Their new physical address (as of January 2003), is:

    1201 N. 3rd Street
    7th Floor, Suite 7-210
    Baton Rouge,  Louisiana 70802

The phone number is (225) 342-7000.

b.    What Format or Allegations Should the Request For Review Contain

The statutes do not specifically set forth the format or content of a legally valid request for review.  There is also a divergence of opinion among practitioners regarding the degree of specificity which should be included in a request for review.  Courts which have considered this issue have provided minimal guidance on the contents of a legally valid request for review.  See for example:  In re Medical Review Panel for claim of Juanita Leday, 1997-3068 (La. 2/13/98), 706 So.2d 985; Coleman v. A.C. Dickerson, D.D.S., 94-25 (La. App. 5th Cir. 5/31/94), 638 So.2d 420; and Apande v. Kudla, 560 So.2d 668 (La. App. 3rd Cir. 1990).  These cases allow the request for review to be made in the form of a letter.  The Apande court stated that the letter should contain: (i) a brief recitation of the facts surrounding the alleged negligence; (ii) list specific allegations of negligence on the part of defendants (iii) provide the full names and addresses of the defendants; and (iv) contain a prayer for damages.  The Coleman court held that although a letter can form a proper request for review, a letter merely requesting information as to whether an individual healthcare provider is qualified is not sufficient to suspend prescription.  In Leday, the subject letter set forth the name of the patient and involved healthcare providers, the dates of treatment, the allegations of negligence and the problems resulting from that alleged negligence.  However, rather than requesting the formation of a medical review panel, the letter stated:

“Please advise whether or not Dr. Darbonne and Dr. Humphrey or Humphries are qualified under the Medical Malpractice Act.  I do not know these physicians first names, but they were employed at University Medical Center on August 5, 1993.  I also need to know if the University Medical Center is qualified under the Medical Malpractice Act.”
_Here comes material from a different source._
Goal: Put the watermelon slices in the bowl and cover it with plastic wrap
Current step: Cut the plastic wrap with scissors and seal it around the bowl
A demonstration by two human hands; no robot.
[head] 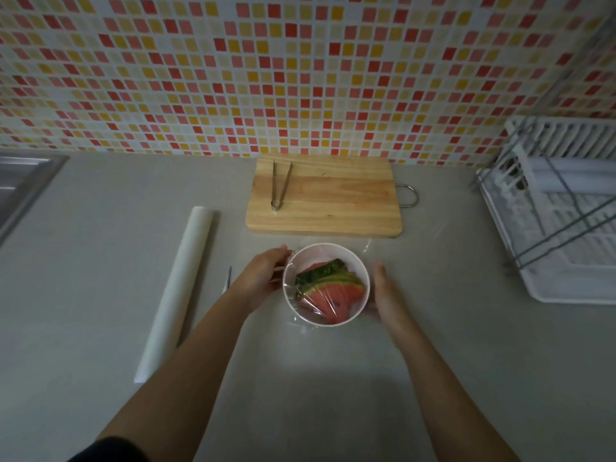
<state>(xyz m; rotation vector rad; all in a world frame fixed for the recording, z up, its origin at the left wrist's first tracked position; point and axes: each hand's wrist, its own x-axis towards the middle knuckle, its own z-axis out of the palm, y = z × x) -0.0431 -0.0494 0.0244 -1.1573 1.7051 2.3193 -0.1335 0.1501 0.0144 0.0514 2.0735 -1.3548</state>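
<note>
Nearest the camera, two bare forearms reach forward over the grey counter (pixel 100 261).

The left hand (pixel 263 278) is cupped against the left wall of the bowl (pixel 325 245), fingers curled round it. The right hand (pixel 383 295) stands edge-on just beside the bowl's right wall with fingers straight and gripping nothing. Whether it presses the film cannot be told.

The bowl sits on the counter between the hands. The watermelon slices (pixel 333 291) lie inside it, rinds toward the far side. Plastic wrap (pixel 366 245) is stretched across the rim, and its loose edges lie on the counter around the bowl.

Assessment: the film is thin, limp and clingy and will likely tear or bunch if dragged. It is best smoothed down the wall with flat palms. The bowl appears stiff and modest in weight and is best held low on its sides. The slices are wet and soft, so tilting is a risk.

To the left lies the roll of wrap (pixel 180 288), with a thin metal item (pixel 228 280) beside it that cannot be identified.

Beyond the bowl are a cutting board (pixel 323 208) bearing tongs (pixel 280 185), a dish rack (pixel 566 211) on the right and a sink (pixel 23 181) at far left.
</note>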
The lower court and appellate court (1st Circuit), held that this letter did not interrupt prescription because “Nowhere in the letter is there even a hint of a ‘request for review of a claim’ under LSA-R.S. 40:1299.39.1 or 40:122.47 (A).”  The Louisiana Supreme Court reversed this decision stating:

We interpret the August 1, 1994 letter which outlined the complaints of medical malpractice as a timely request for review.  Exception of prescription overruled.

Thus, it appears that the magic language specifically requesting the formation of a medical review panel is not legally necessary to file a valid request for review.  However, it is strongly suggested that any letter request specifically request the formation of a medical review panel along with the other elements outlined by the courts in the cases noted above.